Au niveau régional, Mme Saloua Senoussi, directrice régionale de l’environnement de la région Casablanca-Settat, a présenté deux programmes, initiés par le secrétariat général, sur les enjeux de l’eau. D’une part, la région Casablanca-Settat a élaboré un programme de mise à niveau environnemental en milieu rural, permettant le raccordement à l’eau potable dans 170 établissements scolaires et 93 mosquées. D’autre part, elle a lancé un programme de dépollution industrielle ayant permis de dépolluer 51 unités industrielles à travers la mise en place de stations d’épuration pour éviter l’évacuation d’eaux usées en milieu naturel.

Panel des intervenants : M. Khalid Brairi, représentant du Ministère de la santé ; M. Driss Hasnaoui, représentant du Secrétariat d’Etat chargé de l’eau ; Mme Saloua Senoussi, Directrice Régionale de l’Environnement de la région Casablanca-Settat

 

 

 

Remise des prix aux lauréats du concours AQUA VIDÉO #3

Gagnants du Concours Aqua Vidéo #3 et représentants de l’AESVT Maroc

Dans un second temps, les lauréats du concours AQUA VIDÉO #3, dédié à l’encouragement des contributions citoyennes pour la préservation de l’eau, ont reçu leur prix. Plus de 150 vidéos nous sont parvenues et 54 d’entre elles ont été présélectionnées pour permettre aux internautes de voter. Selon une évaluation objective des vidéos, conformément aux modalités de participation fixées par l’AESVT Maroc, et sur la base des résultats de plus de 4 000 votes dont le pourcentage est fixé à 20% de la note définitive, le jury a retenu 3 gagnants :

 

    • Premier Prix : Amine KHATIB, Secteur Scolaire Dar Cheikh
    • Deuxième Prix : Anas BENTAYFOR, Collège La CIté
    • Troisième Prix : Mariam MOUZOUL. École Lahlou

 

 

 

Partage d’expériences

Enfin, la troisième partie de cette table ronde, a permis un partage d’expériences en matière d’efforts menés sur les enjeux liés à l’eau.
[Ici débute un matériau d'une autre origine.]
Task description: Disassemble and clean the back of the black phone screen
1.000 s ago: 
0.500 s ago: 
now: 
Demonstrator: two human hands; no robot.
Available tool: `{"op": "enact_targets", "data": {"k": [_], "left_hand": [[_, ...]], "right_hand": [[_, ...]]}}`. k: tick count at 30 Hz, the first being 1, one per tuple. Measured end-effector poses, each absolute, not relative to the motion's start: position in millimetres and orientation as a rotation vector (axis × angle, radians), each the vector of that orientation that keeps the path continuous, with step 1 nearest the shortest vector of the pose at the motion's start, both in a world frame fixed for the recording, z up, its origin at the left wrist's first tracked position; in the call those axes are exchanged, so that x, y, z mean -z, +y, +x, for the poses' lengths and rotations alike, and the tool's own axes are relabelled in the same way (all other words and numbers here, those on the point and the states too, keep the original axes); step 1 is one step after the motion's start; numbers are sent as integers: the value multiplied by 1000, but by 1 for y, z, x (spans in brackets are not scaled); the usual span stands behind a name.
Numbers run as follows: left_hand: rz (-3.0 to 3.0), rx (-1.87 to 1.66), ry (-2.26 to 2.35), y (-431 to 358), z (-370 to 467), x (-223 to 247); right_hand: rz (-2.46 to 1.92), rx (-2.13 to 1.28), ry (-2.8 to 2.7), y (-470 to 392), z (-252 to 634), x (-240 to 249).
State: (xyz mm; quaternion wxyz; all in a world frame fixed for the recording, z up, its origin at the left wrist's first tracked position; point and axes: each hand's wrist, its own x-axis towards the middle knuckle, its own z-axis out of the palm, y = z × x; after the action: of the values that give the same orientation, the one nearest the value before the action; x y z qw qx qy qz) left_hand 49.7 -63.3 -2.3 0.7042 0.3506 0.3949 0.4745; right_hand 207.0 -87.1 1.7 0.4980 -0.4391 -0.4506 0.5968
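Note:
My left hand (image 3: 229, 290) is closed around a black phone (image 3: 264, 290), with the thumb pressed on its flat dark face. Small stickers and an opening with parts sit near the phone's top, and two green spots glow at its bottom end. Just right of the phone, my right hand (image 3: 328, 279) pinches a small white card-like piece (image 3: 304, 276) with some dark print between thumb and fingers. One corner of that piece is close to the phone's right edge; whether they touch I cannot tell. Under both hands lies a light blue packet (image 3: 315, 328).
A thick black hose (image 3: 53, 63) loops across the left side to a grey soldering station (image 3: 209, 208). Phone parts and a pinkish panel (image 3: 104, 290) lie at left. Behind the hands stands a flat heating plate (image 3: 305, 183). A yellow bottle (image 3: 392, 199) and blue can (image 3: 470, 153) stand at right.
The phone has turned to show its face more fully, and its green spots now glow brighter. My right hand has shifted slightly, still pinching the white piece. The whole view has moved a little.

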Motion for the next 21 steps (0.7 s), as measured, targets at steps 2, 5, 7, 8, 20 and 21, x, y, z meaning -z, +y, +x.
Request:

Plusieurs représentants de l’association Aquassistance Maroc étaient présents pour expliquer qu’ils mettent leur expertise au service de la solidarité pour offrir un accès à l’eau potable dans des zones rurales reculées.

Mme Rachida Bailli, enseignante et représentante de la Commission Eau du projet « 100 défis pour ma ville », est revenue sur la visite organisée par l’AESVT Maroc des laboratoires de contrôle de la qualité d’eau potable de Lydec, de la station d’épuration des eaux usées (STEP) et d’un jardin expérimental dont l’objectif est d’avoir une agriculture urbaine irriguée par l’eau traitée par cette STEP. Rachid Bailli a remercié Lydec et l’AESVT Maroc de lui avoir donner des outils pour ensuite sensibiliser ses élèves et leur permettre de devenir des citoyens responsables vis-à-vis des ressources en eau.